Required work: Establish how many lines in the material include the string "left" and report it as a lone number.

Provided material:

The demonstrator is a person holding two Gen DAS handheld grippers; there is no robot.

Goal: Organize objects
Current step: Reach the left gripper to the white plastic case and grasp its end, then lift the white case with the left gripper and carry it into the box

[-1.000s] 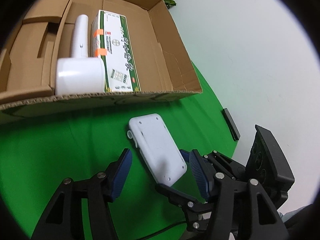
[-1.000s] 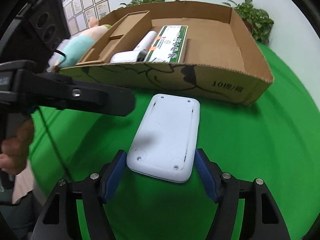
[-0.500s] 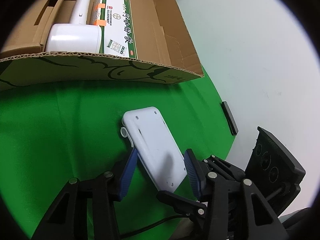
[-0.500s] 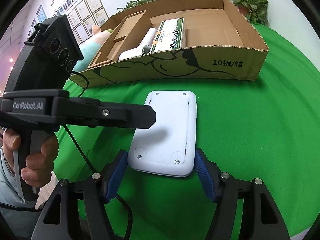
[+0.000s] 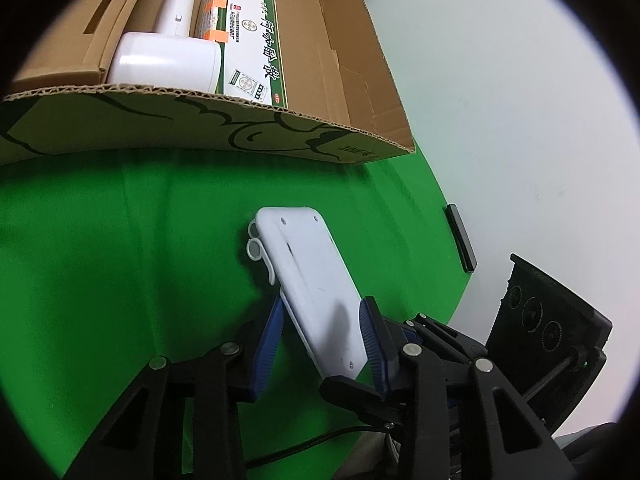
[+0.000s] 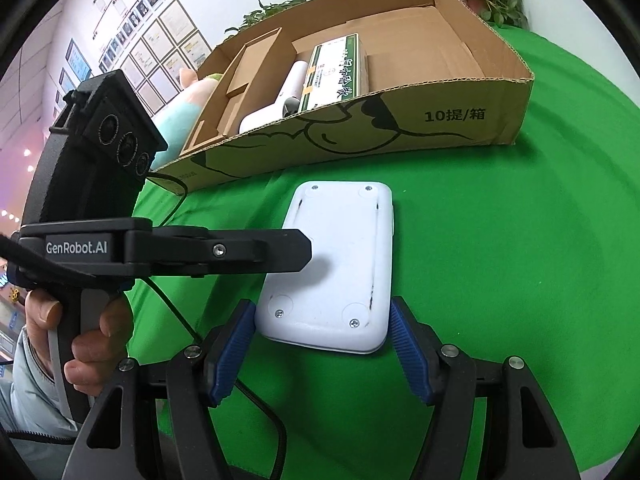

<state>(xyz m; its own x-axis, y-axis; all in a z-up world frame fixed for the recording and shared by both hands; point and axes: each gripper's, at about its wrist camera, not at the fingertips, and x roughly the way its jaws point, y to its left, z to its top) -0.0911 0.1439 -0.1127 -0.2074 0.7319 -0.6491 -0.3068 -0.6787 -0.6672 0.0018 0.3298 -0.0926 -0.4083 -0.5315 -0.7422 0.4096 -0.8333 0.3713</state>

Task output: 2